YOUR TASK - The required output is all lines below that contain the word "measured".

_ _ _ _ _ _ _

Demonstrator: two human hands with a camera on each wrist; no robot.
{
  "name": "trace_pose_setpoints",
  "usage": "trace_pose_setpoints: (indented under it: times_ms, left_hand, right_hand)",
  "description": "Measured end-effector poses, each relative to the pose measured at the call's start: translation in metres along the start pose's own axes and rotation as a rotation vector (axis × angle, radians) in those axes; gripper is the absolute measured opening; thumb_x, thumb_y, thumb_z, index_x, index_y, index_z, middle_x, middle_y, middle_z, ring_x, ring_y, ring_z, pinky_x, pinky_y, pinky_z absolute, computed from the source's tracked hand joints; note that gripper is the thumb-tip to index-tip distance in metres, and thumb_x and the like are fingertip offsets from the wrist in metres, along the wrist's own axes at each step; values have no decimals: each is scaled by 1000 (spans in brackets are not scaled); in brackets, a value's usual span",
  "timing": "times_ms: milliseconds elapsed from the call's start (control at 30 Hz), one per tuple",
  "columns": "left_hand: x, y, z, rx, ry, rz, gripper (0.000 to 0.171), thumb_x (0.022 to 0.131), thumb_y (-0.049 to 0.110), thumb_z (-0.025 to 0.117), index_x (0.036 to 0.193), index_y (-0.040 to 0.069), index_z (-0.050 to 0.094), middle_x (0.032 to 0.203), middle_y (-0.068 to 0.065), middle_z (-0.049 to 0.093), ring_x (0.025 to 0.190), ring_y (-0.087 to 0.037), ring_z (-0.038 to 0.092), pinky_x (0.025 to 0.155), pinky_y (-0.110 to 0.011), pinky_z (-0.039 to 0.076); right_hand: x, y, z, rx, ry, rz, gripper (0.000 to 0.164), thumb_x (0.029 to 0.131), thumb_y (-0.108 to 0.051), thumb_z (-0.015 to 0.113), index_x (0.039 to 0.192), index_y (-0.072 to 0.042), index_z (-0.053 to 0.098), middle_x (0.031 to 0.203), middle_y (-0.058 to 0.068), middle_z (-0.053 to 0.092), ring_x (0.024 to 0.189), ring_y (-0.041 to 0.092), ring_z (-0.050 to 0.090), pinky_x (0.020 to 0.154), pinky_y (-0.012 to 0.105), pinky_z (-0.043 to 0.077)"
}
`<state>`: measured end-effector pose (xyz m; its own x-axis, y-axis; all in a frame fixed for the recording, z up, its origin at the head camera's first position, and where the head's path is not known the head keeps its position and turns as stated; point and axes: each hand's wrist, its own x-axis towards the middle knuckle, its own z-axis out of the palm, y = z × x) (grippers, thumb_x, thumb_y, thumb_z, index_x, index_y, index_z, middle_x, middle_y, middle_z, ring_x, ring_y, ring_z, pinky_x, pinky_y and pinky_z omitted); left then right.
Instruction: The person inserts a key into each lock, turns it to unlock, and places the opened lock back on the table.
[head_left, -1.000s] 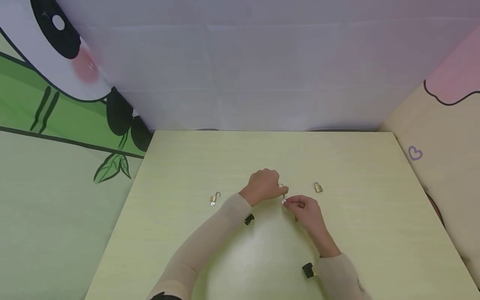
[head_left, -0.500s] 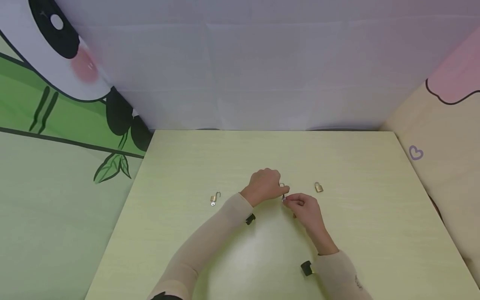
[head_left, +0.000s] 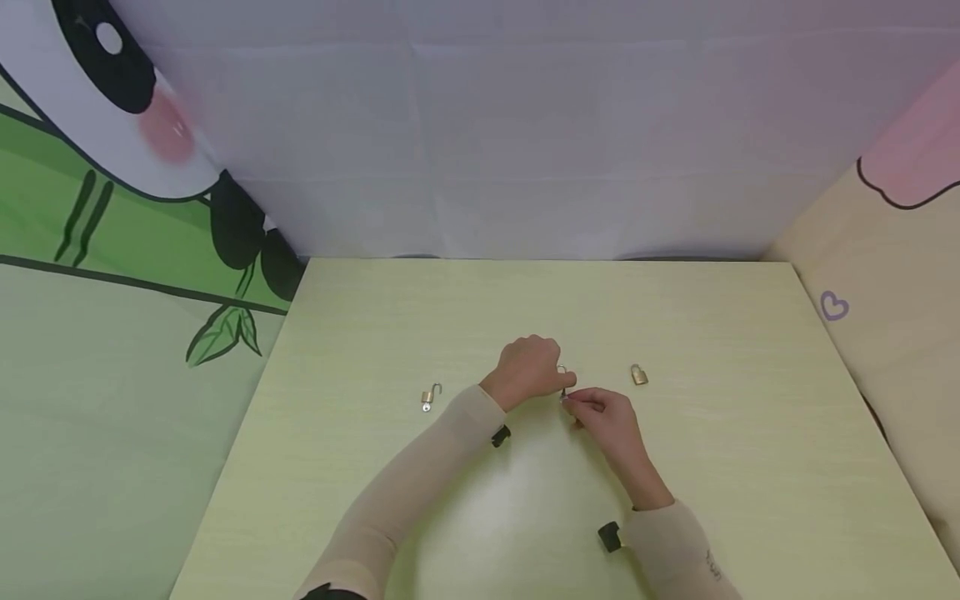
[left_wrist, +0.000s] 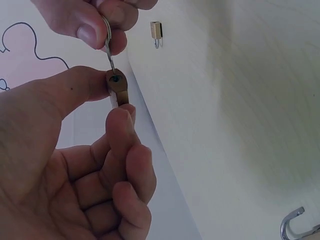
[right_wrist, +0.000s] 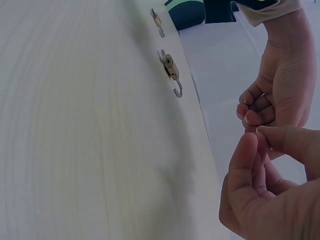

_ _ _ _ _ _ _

ANSWER TO THIS EXERCISE -
  "description": "Measured end-effector poses, each relative to the pose measured at the call's start: translation in metres along the start pose's own axes and rotation as a rotation vector (axis × angle, radians) in those axes; gripper is the absolute measured opening; thumb_x, thumb_y, thumb_z, index_x, index_y, index_z, middle_x, middle_y, middle_z, ring_x, ring_y, ring_z, pinky_x, pinky_y, pinky_z absolute, computed from the source's tracked hand joints; note that gripper is the thumb-tip to index-tip distance in metres, and thumb_x and the like are fingertip offsets from the wrist in metres, along the wrist's own axes at each step; values have no decimals: each is scaled by 1000 (spans in brackets are not scaled); in brackets, a value's usual span",
`<state>`: measured end-effector pose (xyz m; its own x-axis, y-axis; all in a frame fixed for the recording, z up, its origin at the head camera's first position, and where the head's path is not known the head keeps its position and turns as stated; point and axes: each hand's wrist, its own x-axis towards the middle knuckle, its own z-axis out of the palm, y = z × x) (grippers, thumb_x, thumb_y, thumb_z, index_x, index_y, index_z, middle_x, middle_y, middle_z, ring_x, ring_y, ring_z, pinky_x, pinky_y and pinky_z omitted); left then right.

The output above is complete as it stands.